Говорят, с тех пор гиены и охотятся на ослов, а те лишь улыбаются, когда с них сдирают шкуру.
СМЕРТЬ ЖАДНОЙ ГИЕНЫ
Однажды старая гиена и два ее сына подкараулили тучного осла. Повалили они его на землю и загрызли до смерти. Кинулись было детеныши рвать ослиную тушу, да мать на них как рявкнет — те хвосты и поджали. Сидят, скулят, жадно на мясо глядят. А старая гиена их к нему не подпускает, одна ослятину за обе щеки уплетает. Набила облезлое брюхо и кинула старшему сыну ослиное ухо. Голодный младший сынок, которому даже хвоста не досталось, терпел, терпел, да не вытерпел.
— Скоро светать начнет, — скулит. Видно, решил, что советом своим угодит. А гиена только-только по-настоящему во вкус вошла, ничего и слушать не желает.
— Отстань, — урчит, — сама знаю, когда ослов воровать, а когда деру давать! — И дальше косточки обгладывает.
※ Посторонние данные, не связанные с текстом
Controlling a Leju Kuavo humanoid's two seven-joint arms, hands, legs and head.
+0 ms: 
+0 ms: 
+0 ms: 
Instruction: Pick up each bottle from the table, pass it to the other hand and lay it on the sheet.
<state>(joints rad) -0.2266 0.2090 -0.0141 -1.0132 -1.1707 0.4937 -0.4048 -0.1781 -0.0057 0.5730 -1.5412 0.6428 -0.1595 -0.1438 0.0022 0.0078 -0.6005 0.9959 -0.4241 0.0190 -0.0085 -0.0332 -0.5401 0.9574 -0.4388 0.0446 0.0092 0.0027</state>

Взошло солнце. Вышел из дому хозяин съеденного осла. Сыновья гиены задали стрекача. А сама она с набитым брюхом даже с места двинуться не может. Испугалась, завыла:
— Вступитесь за меня, детки, не бросайте мать в беде!
Да только тех уж и след простыл: на пустое брюхо ноги резвы!
Гиена зубы скалит, рычит, думает страху на человека нагнать. Да не на того нарвалась! Размахнулся человек и проткнул жадину острым копьем. Из гиены и дух вон.
Вот почему умные люди говорят: кто в одиночку ест, тот в одиночку и помрет!
СОЛДАТ И ДЭБТЭРА
Ехал как-то по дороге верхом на мерине солдат. Видит — по обочине дэбтэра с котомкой за спиной шагает. Поравнялись они, солдат и спрашивает:
— Откуда и куда путь держишь, божий человек? Что несешь?
— Да вот собрался мать свою проведать, несу ей подарок, — смиренно отвечает ему дэбтэра. А у самого в мешке новая ряса, псалтырь и тюрбан — все его богатство.
Разговорились путники, не заметили, как стемнело. Надо ночлег искать. Пошел солдат на постой проситься. В один дом постучался, в другой — никто его пускать не хочет.